A Nation Devoid of Touch Cannot Stand
By Silas Rose Jun 11, 2020
In 2001 I was 5 days into my acupuncture training when the twin towers came down. The world as I imagined it had suddenly evaporated and I questioned the validity of entering a 3 year diploma program in such an uncertain time.
In the weeks that followed 911 people seemed noticeably shaken, even possessed as they walked the streets in a daze. Something had fundamental changed in an atmospheric and all pervasive way. It was hard to define what I was personally feeling. Perhaps this is the nature of shock or trauma.
Eventual life returned to something resembling normal, but with the addition of a new enemy to fear. Growing up during the height of the Cold War and the ever present possibility of nuclear annihilation (which never really went away), I am no stranger to existential anxiety.
The threat of terrorism seemed like a familiar trope. Twenty years later history appears to be repeating itself.
The enemy among us
This time the enemy is not a distant despot or rogue nation, but instead our neighbours, coworkers, friends and loved ones.

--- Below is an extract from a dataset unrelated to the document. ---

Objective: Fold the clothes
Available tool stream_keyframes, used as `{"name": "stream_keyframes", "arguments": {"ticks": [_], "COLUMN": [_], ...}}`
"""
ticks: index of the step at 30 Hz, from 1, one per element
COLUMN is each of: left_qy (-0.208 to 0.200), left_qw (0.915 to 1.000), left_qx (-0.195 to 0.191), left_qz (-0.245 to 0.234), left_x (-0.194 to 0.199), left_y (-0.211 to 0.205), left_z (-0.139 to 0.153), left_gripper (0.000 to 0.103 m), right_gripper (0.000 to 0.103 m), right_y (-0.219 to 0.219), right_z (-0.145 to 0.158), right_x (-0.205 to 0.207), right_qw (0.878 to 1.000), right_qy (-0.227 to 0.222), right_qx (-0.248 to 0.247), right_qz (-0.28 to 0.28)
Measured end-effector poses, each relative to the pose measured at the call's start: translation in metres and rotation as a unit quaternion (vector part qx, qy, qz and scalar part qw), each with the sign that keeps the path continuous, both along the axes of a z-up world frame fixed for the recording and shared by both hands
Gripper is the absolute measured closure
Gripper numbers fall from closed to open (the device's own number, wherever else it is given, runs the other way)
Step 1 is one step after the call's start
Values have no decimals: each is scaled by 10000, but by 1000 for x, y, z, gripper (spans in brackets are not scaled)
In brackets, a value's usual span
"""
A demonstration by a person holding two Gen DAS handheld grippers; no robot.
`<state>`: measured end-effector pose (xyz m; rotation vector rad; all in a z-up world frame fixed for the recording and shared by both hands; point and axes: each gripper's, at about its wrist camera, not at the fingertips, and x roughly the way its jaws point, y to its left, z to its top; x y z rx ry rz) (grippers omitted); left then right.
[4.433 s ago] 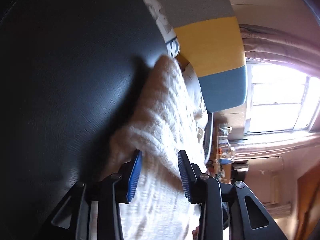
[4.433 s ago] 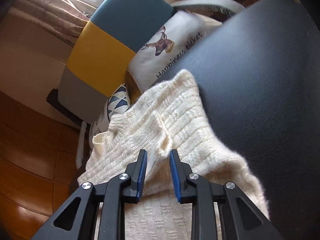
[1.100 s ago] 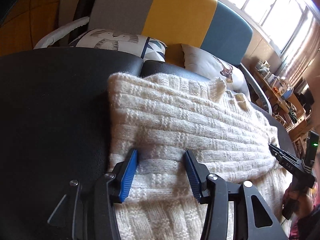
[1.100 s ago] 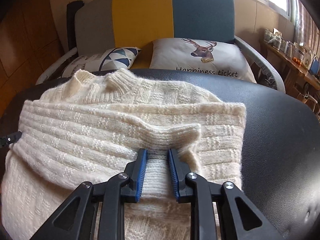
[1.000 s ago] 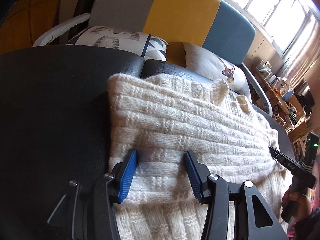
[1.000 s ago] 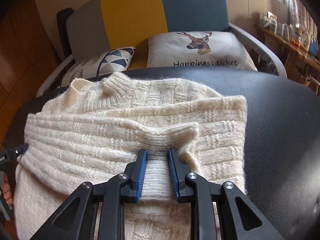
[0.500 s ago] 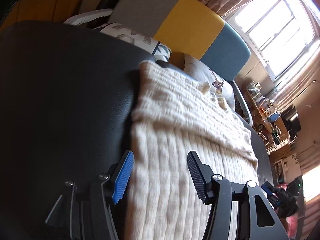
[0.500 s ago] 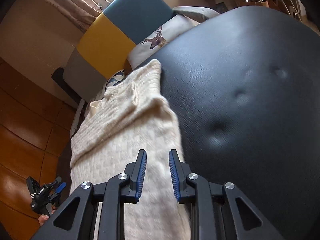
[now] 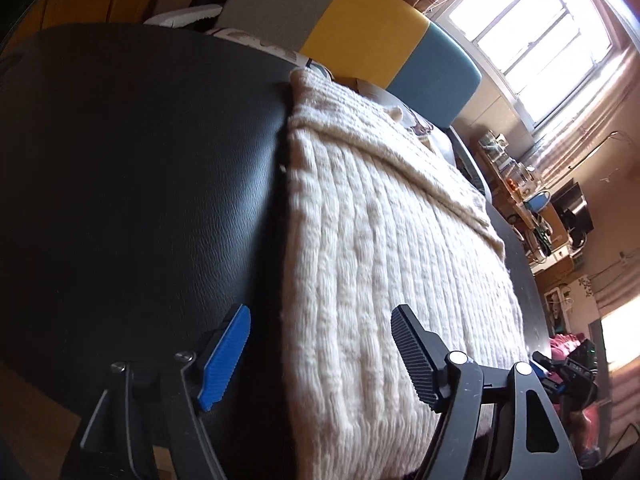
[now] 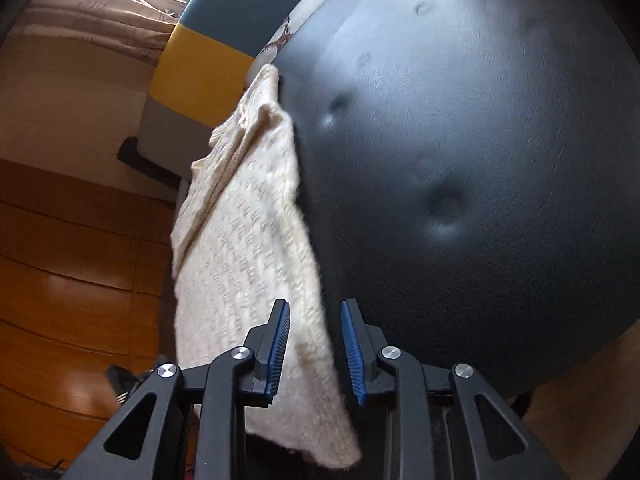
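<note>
1. On the black padded surface [image 9: 140,184], a cream knitted sweater [image 9: 384,248] lies folded, running from the near edge to the far edge, where a chair [image 9: 360,36] with grey, yellow and teal panels stands.
2. Left wrist view: the sweater's long left side runs straight, with bare black surface to its left. A folded-over layer crosses its far part on a diagonal.
3. The left gripper [image 9: 320,354] has its jaws wide apart and has just been opening. The blue pad sits over bare surface left of the sweater's side; the other pad sits over the knit. Neither presses on the fabric.
4. Right wrist view: the sweater [image 10: 244,248] lies along the left edge of the surface [image 10: 480,152], its near corner drooping past the near edge.
5. The right gripper [image 10: 314,350] has its jaws narrowly apart, having just opened slightly. The sweater's right side runs between them; this view is blurred, but a gap shows at the right pad.
6. A window [image 9: 532,36] and a cluttered shelf [image 9: 520,184] stand at the right.
</note>
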<state>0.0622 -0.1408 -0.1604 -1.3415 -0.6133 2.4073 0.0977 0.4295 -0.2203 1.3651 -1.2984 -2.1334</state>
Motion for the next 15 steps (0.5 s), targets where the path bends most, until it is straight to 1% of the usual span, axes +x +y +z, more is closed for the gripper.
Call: {"name": "stream_keyframes", "arguments": {"ticks": [1,2,4,6,8,10,12,15], "left_qy": [-37,-59,-80,-92,-83,-29,132,437], "left_qw": [10000,9999,9998,9998,9999,9999,9998,9988], "left_qx": [60,135,150,132,58,85,148,43], "left_qz": [-30,-70,-66,-78,-136,-140,-81,-201], "left_x": [2,4,6,8,11,13,16,18], "left_y": [1,1,2,3,4,3,1,8], "left_z": [-2,-4,-7,-10,-11,-11,-8,0], "left_gripper": [28,28,28,28,28,28,28,28], "right_gripper": [76,76,76,76,77,77,77,77], "right_y": [-5,-11,-19,-23,-25,-27,-28,-32], "right_z": [-6,-9,-13,-20,-19,-17,-14,-13], "right_x": [-1,-2,-7,-12,-14,-16,-16,-16], "right_qw": [9995,9990,9982,9963,9962,9965,9976,9981], "right_qy": [-48,-18,84,104,127,130,174,254], "right_qx": [-260,-327,-473,-753,-731,-669,-513,-417], "right_qz": [191,294,366,389,448,488,441,367]}}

Vigilance in the fight against Covid 19 has come at a high cost. Beyond the evaporation of millions of jobs and a precipitous drop in GDP, the impacts on mental health and social cohesion are far reaching and profound.
As it turns out physical touch and proximity are critical ingredients of building and maintaining relationships.
When we were young touch was central to feeling safe and cared for. This need never really went away, it just got buried under a bunch of other needs associated with being an adult. Without physical connection the bonds of family and community quickly begin to unwind.
Like the global response to the 911 terrorist attacks, our personal tribes just got a lot smaller, and the fear of the ‘other’, the people who don’t look or think like us, got bigger.
Lincoln’s caution about ‘a house divided against itself, cannot stand’ is as relevant now as it was in 1858.
Covid 19 has exposed many racial, economic and political divides. The democratic project with the many rights and freedoms we all enjoy can never be destroyed by an external enemy. Only fear can do that.
It is hard to imagine a touch free world, where shaking hands or hugging in public is considered risky conduct or even social deviance. Society has faced many existential threats since 2001, but nothing like this.